2011-09-28 Thread Avery Ching (Commented) (JIRA)

[ 
https://issues.apache.org/jira/browse/GIRAPH-12?page=com.atlassian.jira.plugin.system.issuetabpanels:comment-tabpanelfocusedCommentId=13117011#comment-13117011
 ] 

Avery Ching commented on GIRAPH-12:
---

If the default stack size is 1 MB, then for instance if you have 1024 workers, 
you are talking about 1 GB just wasted for thread stack space per node.  The 
aggregate wasted memory would be 1 GB * 1024 = 1 TB, that's a lot of memory =).
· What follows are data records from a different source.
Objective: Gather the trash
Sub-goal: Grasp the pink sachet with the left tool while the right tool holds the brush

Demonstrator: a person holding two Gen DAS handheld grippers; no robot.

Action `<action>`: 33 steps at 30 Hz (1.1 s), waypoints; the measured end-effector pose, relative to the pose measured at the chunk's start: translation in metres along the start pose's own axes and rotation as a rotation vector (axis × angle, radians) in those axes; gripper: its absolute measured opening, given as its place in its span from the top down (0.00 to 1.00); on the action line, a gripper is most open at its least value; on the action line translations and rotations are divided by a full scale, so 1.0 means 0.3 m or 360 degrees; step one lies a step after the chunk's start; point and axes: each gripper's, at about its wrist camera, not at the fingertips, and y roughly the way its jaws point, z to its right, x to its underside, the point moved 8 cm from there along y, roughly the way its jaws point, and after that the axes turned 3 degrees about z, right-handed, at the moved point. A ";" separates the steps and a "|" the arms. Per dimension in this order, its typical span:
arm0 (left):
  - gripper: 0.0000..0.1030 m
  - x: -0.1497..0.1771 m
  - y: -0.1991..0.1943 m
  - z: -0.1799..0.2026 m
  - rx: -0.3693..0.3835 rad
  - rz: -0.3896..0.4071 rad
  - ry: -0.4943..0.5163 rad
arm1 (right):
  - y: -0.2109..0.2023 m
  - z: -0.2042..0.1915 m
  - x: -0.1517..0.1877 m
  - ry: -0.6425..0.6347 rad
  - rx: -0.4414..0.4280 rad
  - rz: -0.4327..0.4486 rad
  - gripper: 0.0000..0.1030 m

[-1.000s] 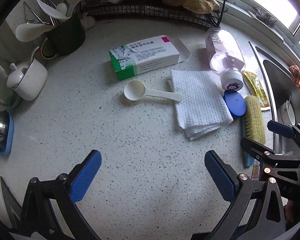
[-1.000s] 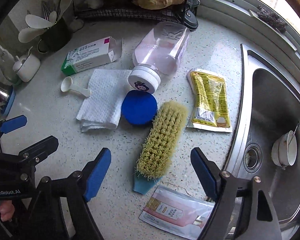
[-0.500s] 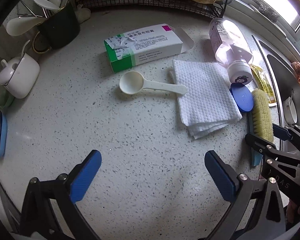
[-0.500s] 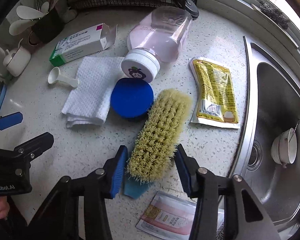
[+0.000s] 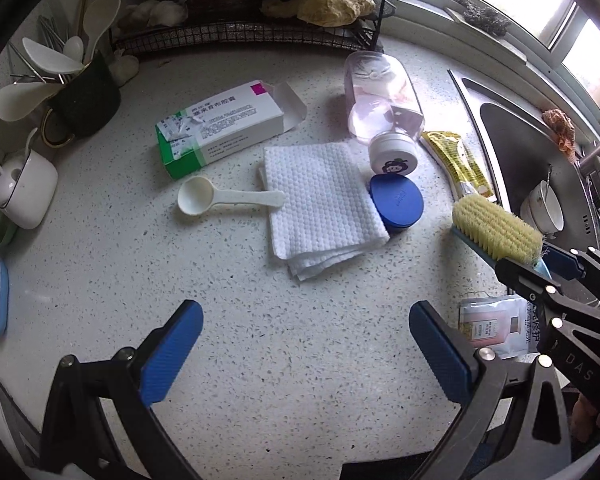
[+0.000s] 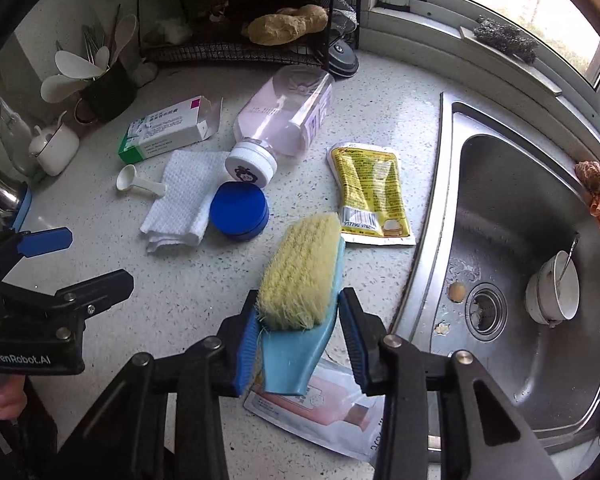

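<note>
gripping the scrub brush (image 6: 300, 268) by its blue handle end, the right claw (image 6: 298, 344) holds it off the tabletop (image 5: 260, 340), long axis running away from the claw. left claw (image 5: 300, 352) gapes empty, tissue (image 5: 320, 208) ahead.

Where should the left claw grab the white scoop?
Take the white scoop by its straight handle, coming from above with the fingers of the left claw across its narrow width. It lies flat on the countertop, bowl up; the handle's tip rests on the folded paper towel, so grip mid-handle.
</note>
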 end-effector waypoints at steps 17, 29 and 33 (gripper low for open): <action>0.00 0.033 0.033 0.432 0.0286 -0.0103 0.0321 | -0.153 0.274 0.154 0.0329 0.0256 0.0159 0.69; 0.01 0.111 0.091 0.716 0.0470 -0.0272 0.0474 | -0.234 0.433 0.325 0.0579 0.0433 0.0115 0.69; 0.24 0.122 0.125 0.752 0.0376 -0.0296 0.0549 | -0.244 0.468 0.364 0.0649 0.0453 0.0101 0.69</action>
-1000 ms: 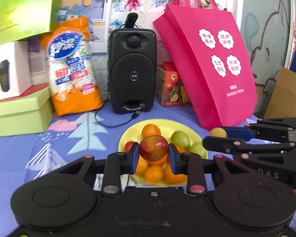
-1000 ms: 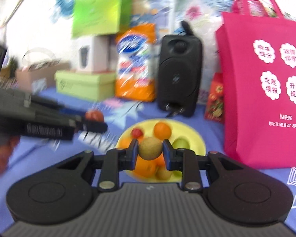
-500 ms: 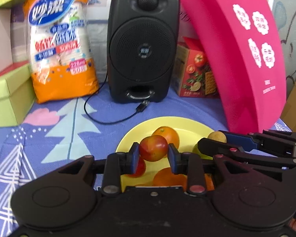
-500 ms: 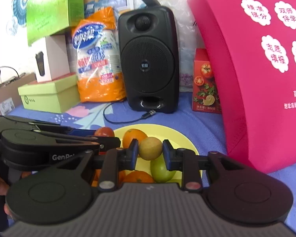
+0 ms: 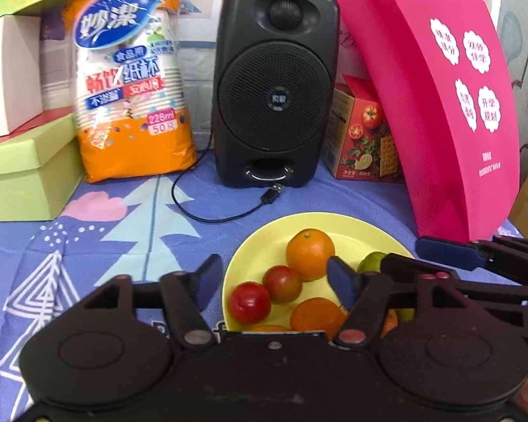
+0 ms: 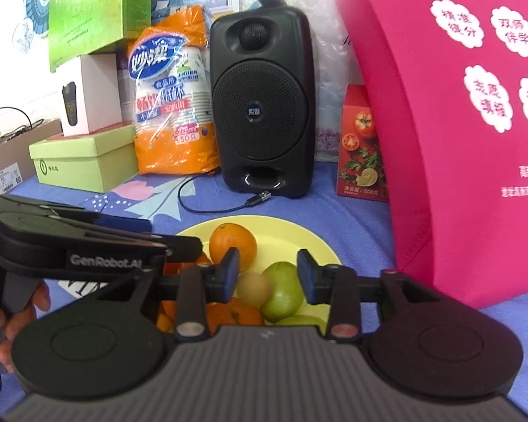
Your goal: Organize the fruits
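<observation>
A yellow plate [image 5: 362,227] on the blue cloth holds several fruits: oranges [image 5: 309,254], two red fruits [image 5: 282,283] and green ones [image 6: 282,294]. My left gripper [image 5: 275,283] is open just above the plate's near left part, with a red fruit lying between its fingers. My right gripper [image 6: 268,275] is open over the plate [image 6: 285,230]; a small tan fruit [image 6: 253,288] lies below it beside the green fruit. Each gripper shows in the other's view.
A black speaker [image 5: 276,84] with a loose USB cable [image 5: 228,216] stands behind the plate. A pink tote bag [image 5: 436,98], a red cracker box [image 5: 364,133], an orange paper-cup pack [image 5: 130,81] and green boxes [image 5: 24,168] line the back.
Both grippers came down to the plate and opened. The left let go of the red fruit and the right let go of the tan fruit; both now lie on the plate.
</observation>
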Motion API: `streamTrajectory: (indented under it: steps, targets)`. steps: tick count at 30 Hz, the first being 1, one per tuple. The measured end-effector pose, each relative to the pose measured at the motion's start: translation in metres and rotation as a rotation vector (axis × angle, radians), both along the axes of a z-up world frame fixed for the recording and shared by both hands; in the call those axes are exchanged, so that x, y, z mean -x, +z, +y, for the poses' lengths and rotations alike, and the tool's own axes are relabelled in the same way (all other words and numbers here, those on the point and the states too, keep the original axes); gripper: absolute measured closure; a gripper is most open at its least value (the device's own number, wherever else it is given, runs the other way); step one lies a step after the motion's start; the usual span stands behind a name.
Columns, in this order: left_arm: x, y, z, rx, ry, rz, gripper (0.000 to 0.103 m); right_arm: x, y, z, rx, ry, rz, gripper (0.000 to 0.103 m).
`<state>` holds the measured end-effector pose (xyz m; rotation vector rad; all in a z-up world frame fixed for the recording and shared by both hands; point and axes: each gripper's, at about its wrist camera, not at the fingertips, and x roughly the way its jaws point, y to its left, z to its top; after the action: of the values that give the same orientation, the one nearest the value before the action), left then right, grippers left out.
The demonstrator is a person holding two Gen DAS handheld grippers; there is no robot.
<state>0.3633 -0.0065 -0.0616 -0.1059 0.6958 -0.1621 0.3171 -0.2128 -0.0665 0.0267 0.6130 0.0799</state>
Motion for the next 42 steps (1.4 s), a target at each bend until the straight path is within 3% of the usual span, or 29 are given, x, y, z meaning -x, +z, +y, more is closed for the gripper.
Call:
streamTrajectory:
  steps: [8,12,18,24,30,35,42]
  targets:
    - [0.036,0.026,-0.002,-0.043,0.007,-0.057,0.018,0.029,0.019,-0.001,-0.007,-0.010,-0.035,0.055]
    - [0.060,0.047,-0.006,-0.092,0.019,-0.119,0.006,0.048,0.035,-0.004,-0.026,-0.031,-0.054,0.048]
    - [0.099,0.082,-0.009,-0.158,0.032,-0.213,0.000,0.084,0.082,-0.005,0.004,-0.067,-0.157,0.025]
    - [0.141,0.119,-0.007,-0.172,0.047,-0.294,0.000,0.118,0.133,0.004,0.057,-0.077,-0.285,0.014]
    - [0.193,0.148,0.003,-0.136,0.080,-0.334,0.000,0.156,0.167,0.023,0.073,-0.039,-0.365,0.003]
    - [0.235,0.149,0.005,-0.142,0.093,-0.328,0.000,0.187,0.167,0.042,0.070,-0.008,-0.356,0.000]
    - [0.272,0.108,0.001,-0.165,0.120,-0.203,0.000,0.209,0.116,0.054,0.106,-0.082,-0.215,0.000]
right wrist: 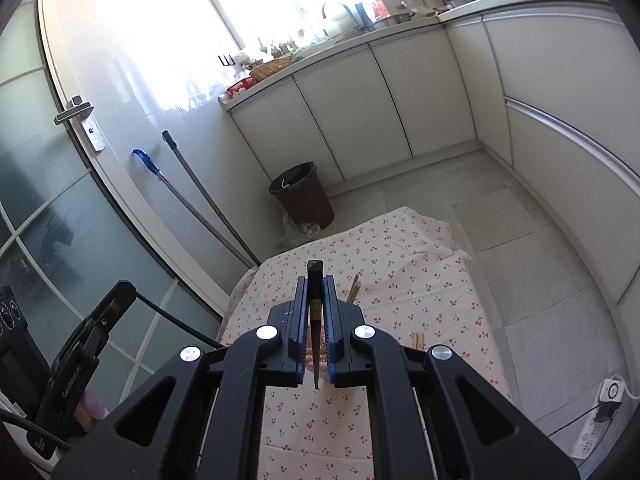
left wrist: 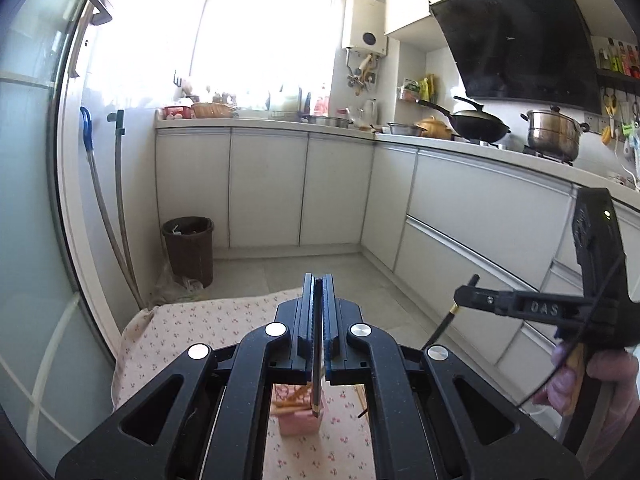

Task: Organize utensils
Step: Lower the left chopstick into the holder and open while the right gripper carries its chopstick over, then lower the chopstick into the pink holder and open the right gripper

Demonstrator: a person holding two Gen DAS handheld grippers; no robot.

The issue is that many clusters (including Yahoo!'s) have are running only 
32-bit JVMs.  So if you are using 1 GB just for stack space, you only get so 
much left for heap (graph + messages).  I think this should help quite a bit 
until GIRAPH-37 is taken on. 

Can you run the unittests against a real Hadoop instance as well?  Then I'd say 
+1, unless someone disagrees.

 Investigate communication improvements
 --

 Key: GIRAPH-12
 URL: https://issues.apache.org/jira/browse/GIRAPH-12
 Project: Giraph
  Issue Type: Improvement
  Components: bsp
Reporter: Avery Ching
Assignee: Hyunsik Choi
Priority: Minor
 Attachments: GIRAPH-12_1.patch, GIRAPH-12_2.patch


 Currently every worker will start up a thread to communicate with every other 
 workers.  Hadoop RPC is used for communication.  For instance if there are 
 400 workers, each worker will create 400 threads.  This ends up using a lot 
 of memory, even with the option  
 -Dmapred.child.java.opts=-Xss64k.  
 It would be good to investigate using frameworks like Netty or custom roll 
 our own to improve this situation.  By moving away from Hadoop RPC, we would 
 also make compatibility of different Hadoop versions easier.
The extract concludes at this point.